▶ Exercise prompt:
Transcribe the listing below verbatim, omitting pictures.

____

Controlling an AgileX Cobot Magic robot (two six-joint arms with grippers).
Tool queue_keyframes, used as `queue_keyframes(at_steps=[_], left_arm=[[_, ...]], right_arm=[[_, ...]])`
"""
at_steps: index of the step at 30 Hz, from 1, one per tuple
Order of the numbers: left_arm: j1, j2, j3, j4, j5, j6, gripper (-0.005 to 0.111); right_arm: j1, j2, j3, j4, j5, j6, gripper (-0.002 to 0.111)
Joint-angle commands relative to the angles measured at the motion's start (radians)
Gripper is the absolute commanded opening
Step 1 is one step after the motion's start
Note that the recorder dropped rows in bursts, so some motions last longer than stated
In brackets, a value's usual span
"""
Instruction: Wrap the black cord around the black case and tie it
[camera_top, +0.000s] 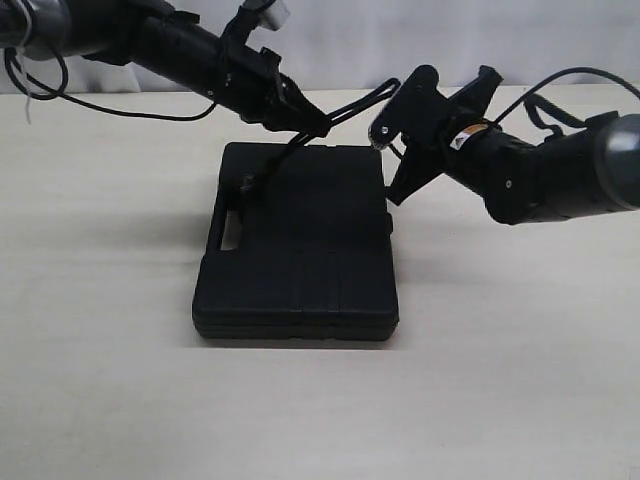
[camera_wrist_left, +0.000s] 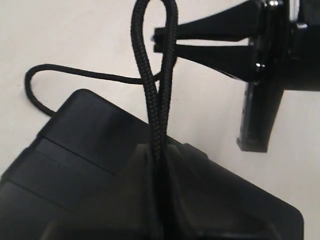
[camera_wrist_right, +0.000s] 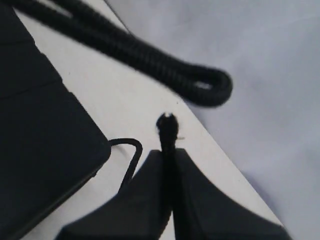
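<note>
The left gripper (camera_wrist_left: 159, 157) clamps a doubled loop of black cord (camera_wrist_left: 150, 85) projecting beyond its tips, the right gripper (camera_wrist_right: 168, 152) pinches the cord's free end, and the black case (camera_top: 300, 260) lies flat on the table (camera_top: 520, 380) beneath the left and beside the right.

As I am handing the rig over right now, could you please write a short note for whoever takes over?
Left tool: shut on a doubled loop of the black cord, above the black case.
Right tool: shut on the cord's end, beside the loop.
Case lies flat on the table; a strand drops onto it.
Done: loop formed; full wrap cannot be confirmed.
Left: probably pass the end through, pull tight.
</note>
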Motion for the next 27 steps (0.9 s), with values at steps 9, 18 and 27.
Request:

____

▶ Worked solution:
Controlling an AgileX Cobot Magic robot (two six-joint arms with grippers).
Tool queue_keyframes, used as `queue_keyframes(at_steps=[_], left_arm=[[_, ...]], right_arm=[[_, ...]])`
"""
at_steps: index of the step at 30 Hz, from 1, one per tuple
Order of the numbers: left_arm: j1, j2, j3, j4, j5, j6, gripper (-0.005 to 0.111); right_arm: j1, j2, j3, j4, j5, j6, gripper (-0.002 to 0.111)
Joint-angle commands relative to the angles measured at the motion's start (radians)
Gripper is the absolute commanded opening
Step 1 is one step after the motion's start
Note that the recorder dropped rows in bursts, so some motions last longer than stated
In brackets, a value's usual span
"""
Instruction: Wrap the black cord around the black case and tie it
[camera_top, +0.000s] 
[camera_wrist_left, +0.000s] 
[camera_wrist_right, +0.000s] 
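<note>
The left gripper (camera_wrist_left: 159, 157) clamps a doubled loop of black cord (camera_wrist_left: 150, 85) projecting beyond its tips, the right gripper (camera_wrist_right: 168, 152) pinches the cord's free end, and the black case (camera_top: 300, 260) lies flat on the table (camera_top: 520, 380) beneath the left and beside the right.

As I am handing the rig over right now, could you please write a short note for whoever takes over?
Left tool: shut on a doubled loop of the black cord, above the black case.
Right tool: shut on the cord's end, beside the loop.
Case lies flat on the table; a strand drops onto it.
Done: loop formed; full wrap cannot be confirmed.
Left: probably pass the end through, pull tight.
</note>
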Motion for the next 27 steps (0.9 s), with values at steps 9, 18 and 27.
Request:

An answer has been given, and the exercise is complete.